Re: window-in-window MDI

On Sat, 18 Mar 2000, Chris Jones wrote:

> Specifically, what is actually so wrong with it?

I realize that many of the arguments so far have not been very
constructive, so I will provide a few ideas that I think have merit:

1) Bloat. 90% of users will not want anything to do with WIW, or just
prefer something else. Regardless of their MDI mode selections, this code
is that it may be paged out to disk but the whole library must remain in
some form of RAM if it is being used. Comments from somone more
knowledgeble are welcomed.

2) Bad image. Is choice the best attitude towards design? I think this
needs some rational discussion rather than just "choice is good". If you
allow a user to select every single aspect of GNOME, down to what buttons
look like, how dialogs are arranged, and what pitch the keyboard bell
should sound at, this is likely to overwhelm newbie users.

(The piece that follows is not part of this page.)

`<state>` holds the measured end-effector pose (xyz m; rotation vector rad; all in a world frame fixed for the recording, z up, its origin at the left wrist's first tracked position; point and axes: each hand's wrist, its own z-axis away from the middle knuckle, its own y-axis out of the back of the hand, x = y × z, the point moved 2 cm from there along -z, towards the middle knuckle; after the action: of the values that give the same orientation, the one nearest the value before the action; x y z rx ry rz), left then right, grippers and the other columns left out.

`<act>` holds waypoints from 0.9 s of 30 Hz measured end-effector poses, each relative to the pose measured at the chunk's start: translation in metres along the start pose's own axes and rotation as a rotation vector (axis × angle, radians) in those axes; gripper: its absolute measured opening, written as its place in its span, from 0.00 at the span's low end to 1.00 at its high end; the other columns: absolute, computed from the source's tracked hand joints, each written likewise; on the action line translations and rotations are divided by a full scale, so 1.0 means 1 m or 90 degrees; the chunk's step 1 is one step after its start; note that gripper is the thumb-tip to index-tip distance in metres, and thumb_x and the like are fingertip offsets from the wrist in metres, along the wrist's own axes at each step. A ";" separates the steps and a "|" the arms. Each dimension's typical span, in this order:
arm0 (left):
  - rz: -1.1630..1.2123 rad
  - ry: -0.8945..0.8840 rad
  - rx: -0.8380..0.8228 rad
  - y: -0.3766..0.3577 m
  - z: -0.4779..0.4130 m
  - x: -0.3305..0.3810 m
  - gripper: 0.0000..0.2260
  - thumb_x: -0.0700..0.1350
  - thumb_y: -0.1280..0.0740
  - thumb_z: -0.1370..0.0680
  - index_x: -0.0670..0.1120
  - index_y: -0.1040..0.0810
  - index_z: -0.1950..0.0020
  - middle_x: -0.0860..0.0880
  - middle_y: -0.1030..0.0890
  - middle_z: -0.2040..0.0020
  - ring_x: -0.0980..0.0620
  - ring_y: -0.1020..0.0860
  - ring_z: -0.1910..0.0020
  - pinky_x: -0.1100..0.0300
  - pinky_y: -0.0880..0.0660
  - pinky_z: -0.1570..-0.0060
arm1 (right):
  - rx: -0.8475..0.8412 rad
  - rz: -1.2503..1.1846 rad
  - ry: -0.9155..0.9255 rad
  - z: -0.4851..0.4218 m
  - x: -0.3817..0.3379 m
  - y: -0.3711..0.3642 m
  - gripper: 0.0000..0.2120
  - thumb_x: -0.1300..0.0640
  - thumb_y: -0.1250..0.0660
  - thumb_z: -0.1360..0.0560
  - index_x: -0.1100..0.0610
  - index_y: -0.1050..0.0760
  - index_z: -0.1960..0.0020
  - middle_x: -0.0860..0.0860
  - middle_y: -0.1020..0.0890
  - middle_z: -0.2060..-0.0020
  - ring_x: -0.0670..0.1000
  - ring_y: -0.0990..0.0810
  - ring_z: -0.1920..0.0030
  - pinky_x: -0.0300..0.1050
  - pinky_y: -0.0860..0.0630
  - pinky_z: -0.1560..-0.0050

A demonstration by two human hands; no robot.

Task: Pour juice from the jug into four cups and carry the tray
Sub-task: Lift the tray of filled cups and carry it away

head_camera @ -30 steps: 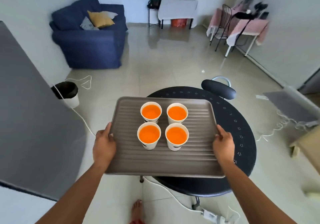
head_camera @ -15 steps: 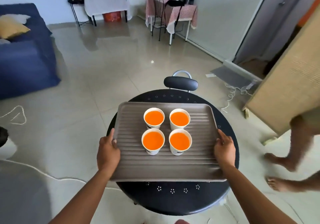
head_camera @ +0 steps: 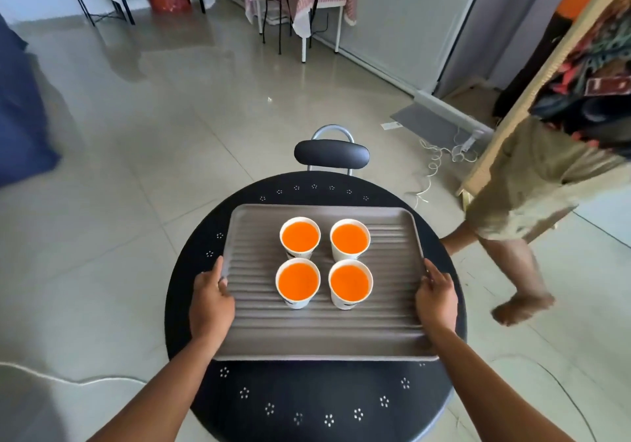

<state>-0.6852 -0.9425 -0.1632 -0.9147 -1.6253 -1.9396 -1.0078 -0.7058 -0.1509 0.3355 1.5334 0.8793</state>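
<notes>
The left hand (head_camera: 211,300) is closed around the left short edge of the grey ribbed rectangular plastic tray (head_camera: 321,334), thumb on top of the rim at about 9 o'clock of the tray. The right hand (head_camera: 437,296) grips the opposite short edge in the same way, at about 3 o'clock. Both hands sit equally near to the load, so neither one leads.

The long axis of the tray runs from left to right, from 9 to 3 o'clock, between the two hands. The four white paper cups of orange juice (head_camera: 323,262) stand upright in a square at the middle of the tray, a little toward 12 o'clock, filled almost to the rim.

The tray lies over the round black table with small white flower marks (head_camera: 307,404) (whether it already rests on the top or hangs just above it cannot be told). A black padded chair back (head_camera: 331,154) stands at 12 o'clock, and another person's bare leg (head_camera: 512,271) is close at 3 o'clock, so the lowering probably needs a level tray.
</notes>
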 end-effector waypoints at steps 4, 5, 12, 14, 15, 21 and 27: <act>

I hope that is
not what you want. I am not opposed to choice, but who is GNOME catering
to? If the goal is to get people to switch from windows or macos, days of
going through configuration windows is probably not something that a
newbie user would like to do, but would probably feel inclined to do, not
knowing that the defaults are great for everyone except hackers who really
want extreme customization. I am not sure what the best compromise is
here, I'd welcome opinions. But I don't think it is right to have a system
where if someone has an idea for gnome they can include it as an option
regardless of whether it is a good idea or not. Apple and Microsoft
introduce new UI concepts often. And if the new concept is bad, the press
is going to say "This new feature sucks." WIW is universally agreed upon
as a bad idea among people who have researched usability, and I think I
can sum up why:

	1) Complexity. Rather than just having windows, you have a
heirarchy of windows. It's more confusing to a newbie that way (and I
imagine that most people interested in WIW would be newbies)
	2) It wastes screen space. Makes it less convienent
3) Users are not the best people to ask for UI design. Just because a user
asks for something does not mean they would actually use the finished
product. I don't think that it's worth the critisism and bloat that will
result if every idea that a user sugests and a hacker codes up, regardless
of the quality or usability, is included.

4) WIW makes a bad role model. If programmers have there settings set up
in a way that WIW MDI is used, they may model their apps to look like/work
well in that MDI interface, forgetting that it is a _choice_. Yes, idiocy
is not in our control, but we shouldn't give these people ideas ;-).

Hope this helps. If I think of anything else I'll post again.